The untold story of one of Australia's greatest aviation pioneersRick Searle
25 October 2018
Published by Allen & Unwin
Charles Ulm and Charles Kingsford Smith were the original pioneers of Australian aviation. Together they succeeded in a number of record-breaking flights that made them instant celebrities in Australia and around the world: the first east-to-west crossing of the Pacific, the first trans-Tasman flight, Australia to New Zealand, the first flight from New Zealand to Australia. Business ventures followed for them, as they set up Australian National Airways in late 1928. Smithy was the face of the airline, happier in the cockpit or in front of an audience than in the boardroom. Ulm on the other hand was in his element as managing director. Ulm had the tenacity and organisational skills, yet Smithy had the charisma and the public acclaim. In 1932, Kingsford Smith received a knighthood for his services to flying, Ulm did not.
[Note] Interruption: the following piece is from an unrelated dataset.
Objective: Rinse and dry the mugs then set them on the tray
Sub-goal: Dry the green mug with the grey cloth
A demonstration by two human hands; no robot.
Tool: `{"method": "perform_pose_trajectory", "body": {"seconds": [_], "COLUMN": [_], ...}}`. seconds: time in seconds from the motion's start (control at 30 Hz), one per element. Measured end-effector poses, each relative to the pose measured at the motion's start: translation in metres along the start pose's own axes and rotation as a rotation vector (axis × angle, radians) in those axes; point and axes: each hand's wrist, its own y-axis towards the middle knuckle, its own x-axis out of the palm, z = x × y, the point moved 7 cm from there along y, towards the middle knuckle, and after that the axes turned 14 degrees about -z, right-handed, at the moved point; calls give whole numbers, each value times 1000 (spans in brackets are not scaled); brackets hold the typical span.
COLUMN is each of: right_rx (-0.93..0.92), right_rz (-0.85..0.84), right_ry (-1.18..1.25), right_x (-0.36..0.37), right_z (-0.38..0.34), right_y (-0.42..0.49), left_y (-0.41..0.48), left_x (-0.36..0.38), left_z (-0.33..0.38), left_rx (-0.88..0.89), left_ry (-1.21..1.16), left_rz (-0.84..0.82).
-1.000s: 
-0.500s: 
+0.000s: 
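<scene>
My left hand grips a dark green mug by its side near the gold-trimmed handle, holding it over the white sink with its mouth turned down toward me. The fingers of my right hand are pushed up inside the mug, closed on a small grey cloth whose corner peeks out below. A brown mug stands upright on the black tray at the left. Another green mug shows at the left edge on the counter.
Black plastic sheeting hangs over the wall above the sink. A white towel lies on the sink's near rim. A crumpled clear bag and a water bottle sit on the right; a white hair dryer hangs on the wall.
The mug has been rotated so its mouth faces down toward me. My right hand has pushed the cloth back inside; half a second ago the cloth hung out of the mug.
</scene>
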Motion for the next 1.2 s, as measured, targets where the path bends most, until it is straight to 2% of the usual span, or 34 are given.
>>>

Business setbacks and dramas followed, as Ulm tried to develop the embryonic Australian airline industry. ANA fought hard against the young Qantas, already an establishment favourite, but a catastrophic crash on the airline’s regular route from Sydney to Melbourne and the increasing bite of the Great Depression forced ANA’s bankruptcy in 1933. Desperate to drum up publicity for a new airline venture, Ulm’s final flight was meant to demonstrate the potential for a regular trans-Pacific passenger service. Somewhere between San Francisco and Hawaii his plane, Stella Australis, disappeared. No trace of the plane or crew were ever found.
In the years since his death, attention has focused more and more on Smithy, leaving Ulm neglected and overshadowed. This biography will attempt to rectify that, showing that Ulm was at least Smithy’s equal as a flyer, and in many ways his superior as a visionary, as an organiser and as a businessman. His untimely death robbed Australia of a huge talent.